--- Input Enclosed Below ---
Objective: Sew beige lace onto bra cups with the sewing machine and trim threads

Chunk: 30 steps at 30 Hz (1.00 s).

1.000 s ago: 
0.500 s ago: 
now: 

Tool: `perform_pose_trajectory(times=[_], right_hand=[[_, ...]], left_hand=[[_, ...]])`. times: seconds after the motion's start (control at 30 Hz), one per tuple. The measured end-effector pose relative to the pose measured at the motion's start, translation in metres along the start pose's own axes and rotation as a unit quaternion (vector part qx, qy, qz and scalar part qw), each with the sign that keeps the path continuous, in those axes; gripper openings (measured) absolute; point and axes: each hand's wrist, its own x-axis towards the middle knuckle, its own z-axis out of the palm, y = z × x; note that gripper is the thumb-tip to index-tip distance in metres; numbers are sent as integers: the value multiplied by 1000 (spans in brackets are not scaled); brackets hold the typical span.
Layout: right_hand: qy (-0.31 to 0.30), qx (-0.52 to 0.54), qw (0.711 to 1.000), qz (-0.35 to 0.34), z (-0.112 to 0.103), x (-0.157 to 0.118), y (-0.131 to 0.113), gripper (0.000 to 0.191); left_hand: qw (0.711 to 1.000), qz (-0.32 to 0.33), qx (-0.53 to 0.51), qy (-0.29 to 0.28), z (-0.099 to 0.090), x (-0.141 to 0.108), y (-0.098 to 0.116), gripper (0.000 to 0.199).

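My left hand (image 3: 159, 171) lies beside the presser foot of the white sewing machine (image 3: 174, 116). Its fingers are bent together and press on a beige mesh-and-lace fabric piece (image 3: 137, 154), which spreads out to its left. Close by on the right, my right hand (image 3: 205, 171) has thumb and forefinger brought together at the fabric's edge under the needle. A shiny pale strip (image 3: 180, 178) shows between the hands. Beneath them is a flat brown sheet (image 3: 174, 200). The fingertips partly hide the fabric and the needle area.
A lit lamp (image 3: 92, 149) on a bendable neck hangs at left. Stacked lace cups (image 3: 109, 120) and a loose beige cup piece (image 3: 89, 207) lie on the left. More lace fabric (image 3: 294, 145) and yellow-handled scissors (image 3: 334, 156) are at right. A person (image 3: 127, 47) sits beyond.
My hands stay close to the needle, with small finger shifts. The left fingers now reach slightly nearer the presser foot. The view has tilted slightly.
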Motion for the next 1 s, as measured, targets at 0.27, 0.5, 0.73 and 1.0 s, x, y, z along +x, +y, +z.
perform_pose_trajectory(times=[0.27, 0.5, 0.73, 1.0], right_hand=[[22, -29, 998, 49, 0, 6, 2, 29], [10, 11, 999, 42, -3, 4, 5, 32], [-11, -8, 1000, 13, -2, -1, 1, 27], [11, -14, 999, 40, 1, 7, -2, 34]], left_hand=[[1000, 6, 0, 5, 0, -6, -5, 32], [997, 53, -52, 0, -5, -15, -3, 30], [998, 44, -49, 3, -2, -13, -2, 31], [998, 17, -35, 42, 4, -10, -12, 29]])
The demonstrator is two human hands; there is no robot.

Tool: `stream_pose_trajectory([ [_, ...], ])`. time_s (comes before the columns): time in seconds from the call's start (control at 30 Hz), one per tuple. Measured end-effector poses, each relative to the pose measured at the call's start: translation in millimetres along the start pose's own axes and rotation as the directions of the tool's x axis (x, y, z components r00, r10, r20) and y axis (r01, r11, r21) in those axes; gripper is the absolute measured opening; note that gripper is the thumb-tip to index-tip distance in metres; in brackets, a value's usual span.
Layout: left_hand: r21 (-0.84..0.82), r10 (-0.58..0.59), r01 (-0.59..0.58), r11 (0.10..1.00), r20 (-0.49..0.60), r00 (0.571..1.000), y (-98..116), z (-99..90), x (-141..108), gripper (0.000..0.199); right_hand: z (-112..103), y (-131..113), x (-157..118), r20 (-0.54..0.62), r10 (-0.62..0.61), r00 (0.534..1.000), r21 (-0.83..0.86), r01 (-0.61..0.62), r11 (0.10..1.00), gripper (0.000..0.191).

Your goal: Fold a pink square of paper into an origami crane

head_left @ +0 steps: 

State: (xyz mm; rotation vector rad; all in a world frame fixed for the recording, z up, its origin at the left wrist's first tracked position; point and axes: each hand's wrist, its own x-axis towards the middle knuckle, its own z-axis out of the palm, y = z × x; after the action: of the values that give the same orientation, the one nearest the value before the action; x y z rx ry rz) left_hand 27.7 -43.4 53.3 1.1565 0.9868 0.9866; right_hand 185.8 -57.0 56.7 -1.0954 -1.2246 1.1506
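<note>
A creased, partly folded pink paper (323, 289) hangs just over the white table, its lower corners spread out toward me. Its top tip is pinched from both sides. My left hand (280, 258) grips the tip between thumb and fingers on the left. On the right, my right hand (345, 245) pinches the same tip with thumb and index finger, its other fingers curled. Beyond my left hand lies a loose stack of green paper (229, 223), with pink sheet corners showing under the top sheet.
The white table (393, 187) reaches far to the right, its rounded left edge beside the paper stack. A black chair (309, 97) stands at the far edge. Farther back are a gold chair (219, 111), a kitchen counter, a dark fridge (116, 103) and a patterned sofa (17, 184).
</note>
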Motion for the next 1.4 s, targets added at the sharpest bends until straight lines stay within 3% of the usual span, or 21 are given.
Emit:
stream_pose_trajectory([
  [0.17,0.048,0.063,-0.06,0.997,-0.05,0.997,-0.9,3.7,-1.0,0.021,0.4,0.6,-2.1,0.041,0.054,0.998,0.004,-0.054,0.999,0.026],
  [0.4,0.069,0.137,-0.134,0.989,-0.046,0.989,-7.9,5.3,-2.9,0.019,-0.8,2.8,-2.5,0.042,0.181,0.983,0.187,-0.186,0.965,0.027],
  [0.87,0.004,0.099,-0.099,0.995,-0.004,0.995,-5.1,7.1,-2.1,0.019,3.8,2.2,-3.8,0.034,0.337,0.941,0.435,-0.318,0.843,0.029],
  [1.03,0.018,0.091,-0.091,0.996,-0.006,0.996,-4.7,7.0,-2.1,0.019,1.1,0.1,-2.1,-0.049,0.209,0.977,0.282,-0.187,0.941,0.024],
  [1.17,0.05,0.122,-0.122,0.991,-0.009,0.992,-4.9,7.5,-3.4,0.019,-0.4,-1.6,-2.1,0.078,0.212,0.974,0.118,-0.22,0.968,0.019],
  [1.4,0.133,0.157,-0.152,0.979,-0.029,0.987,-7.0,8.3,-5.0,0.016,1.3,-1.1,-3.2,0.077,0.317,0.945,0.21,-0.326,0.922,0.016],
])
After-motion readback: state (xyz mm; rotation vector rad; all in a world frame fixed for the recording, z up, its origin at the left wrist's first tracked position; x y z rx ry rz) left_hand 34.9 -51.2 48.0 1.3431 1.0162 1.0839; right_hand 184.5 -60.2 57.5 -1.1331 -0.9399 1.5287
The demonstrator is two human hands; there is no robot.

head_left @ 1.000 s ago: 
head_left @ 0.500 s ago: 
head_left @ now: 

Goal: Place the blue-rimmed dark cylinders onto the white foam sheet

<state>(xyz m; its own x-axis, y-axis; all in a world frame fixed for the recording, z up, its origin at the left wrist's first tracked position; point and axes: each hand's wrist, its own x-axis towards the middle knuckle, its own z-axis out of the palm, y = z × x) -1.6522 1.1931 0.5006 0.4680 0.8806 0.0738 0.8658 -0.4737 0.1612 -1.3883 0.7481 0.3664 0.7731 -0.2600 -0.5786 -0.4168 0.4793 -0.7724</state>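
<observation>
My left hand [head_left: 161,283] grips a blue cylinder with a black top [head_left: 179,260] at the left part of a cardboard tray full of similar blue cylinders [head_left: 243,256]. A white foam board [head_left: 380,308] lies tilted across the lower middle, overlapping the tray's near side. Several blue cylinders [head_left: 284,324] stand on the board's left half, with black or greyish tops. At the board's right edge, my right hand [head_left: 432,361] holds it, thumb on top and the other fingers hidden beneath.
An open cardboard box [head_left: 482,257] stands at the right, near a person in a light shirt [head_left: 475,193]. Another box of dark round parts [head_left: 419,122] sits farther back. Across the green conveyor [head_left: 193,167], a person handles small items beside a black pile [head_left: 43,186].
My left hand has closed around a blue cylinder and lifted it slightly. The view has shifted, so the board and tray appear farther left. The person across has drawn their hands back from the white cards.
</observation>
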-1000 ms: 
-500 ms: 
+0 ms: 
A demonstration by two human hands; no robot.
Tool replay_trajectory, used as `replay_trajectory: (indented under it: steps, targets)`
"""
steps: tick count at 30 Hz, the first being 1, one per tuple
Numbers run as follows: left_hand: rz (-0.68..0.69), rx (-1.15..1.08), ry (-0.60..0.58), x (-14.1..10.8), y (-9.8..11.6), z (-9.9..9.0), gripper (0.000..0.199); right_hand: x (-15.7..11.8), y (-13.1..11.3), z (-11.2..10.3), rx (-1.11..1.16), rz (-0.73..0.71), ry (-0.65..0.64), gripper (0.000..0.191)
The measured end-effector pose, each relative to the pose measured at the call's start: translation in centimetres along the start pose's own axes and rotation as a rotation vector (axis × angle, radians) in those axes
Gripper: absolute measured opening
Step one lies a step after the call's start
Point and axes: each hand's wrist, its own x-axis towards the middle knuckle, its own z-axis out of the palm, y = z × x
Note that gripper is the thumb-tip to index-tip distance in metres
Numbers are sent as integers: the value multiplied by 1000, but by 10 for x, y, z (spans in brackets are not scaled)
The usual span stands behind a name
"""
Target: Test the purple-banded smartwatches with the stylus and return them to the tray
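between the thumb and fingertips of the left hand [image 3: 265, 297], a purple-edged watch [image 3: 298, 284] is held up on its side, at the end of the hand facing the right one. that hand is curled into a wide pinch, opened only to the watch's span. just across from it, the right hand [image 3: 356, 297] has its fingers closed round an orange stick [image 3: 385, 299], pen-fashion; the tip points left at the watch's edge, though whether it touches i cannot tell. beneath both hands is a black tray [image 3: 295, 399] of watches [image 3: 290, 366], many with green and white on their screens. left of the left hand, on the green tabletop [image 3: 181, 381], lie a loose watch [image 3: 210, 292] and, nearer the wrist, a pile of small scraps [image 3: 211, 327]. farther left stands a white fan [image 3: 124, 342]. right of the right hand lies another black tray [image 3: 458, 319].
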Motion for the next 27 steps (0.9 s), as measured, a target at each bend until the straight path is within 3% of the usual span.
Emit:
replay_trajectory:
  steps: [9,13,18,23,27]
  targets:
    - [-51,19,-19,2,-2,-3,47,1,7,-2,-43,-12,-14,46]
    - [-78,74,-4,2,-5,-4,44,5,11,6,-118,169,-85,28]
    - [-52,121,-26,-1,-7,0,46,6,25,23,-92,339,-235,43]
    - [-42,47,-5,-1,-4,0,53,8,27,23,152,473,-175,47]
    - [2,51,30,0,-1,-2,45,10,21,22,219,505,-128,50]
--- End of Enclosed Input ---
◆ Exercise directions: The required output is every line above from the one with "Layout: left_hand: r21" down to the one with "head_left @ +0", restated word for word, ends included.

◆ Response to the task:
Layout: left_hand: r21 (-0.84..0.82), r10 (-0.58..0.59), r01 (-0.59..0.58), r11 (0.10..1.00), r20 (-0.49..0.60), r00 (0.571..1.000), y (-98..116), z (-99..90), x (-141..108), gripper (0.000..0.199); right_hand: z (-112..103), y (-131..113), x (-157..118), r20 (-0.54..0.62), r10 (-0.62..0.61), r00 (0.534..1.000), r21 (-0.83..0.86), r01 (-0.61..0.62), r11 (0.10..1.00), gripper (0.000..0.191).

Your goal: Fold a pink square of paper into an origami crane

head_left @ +0 steps: 

This answer requires no additional content.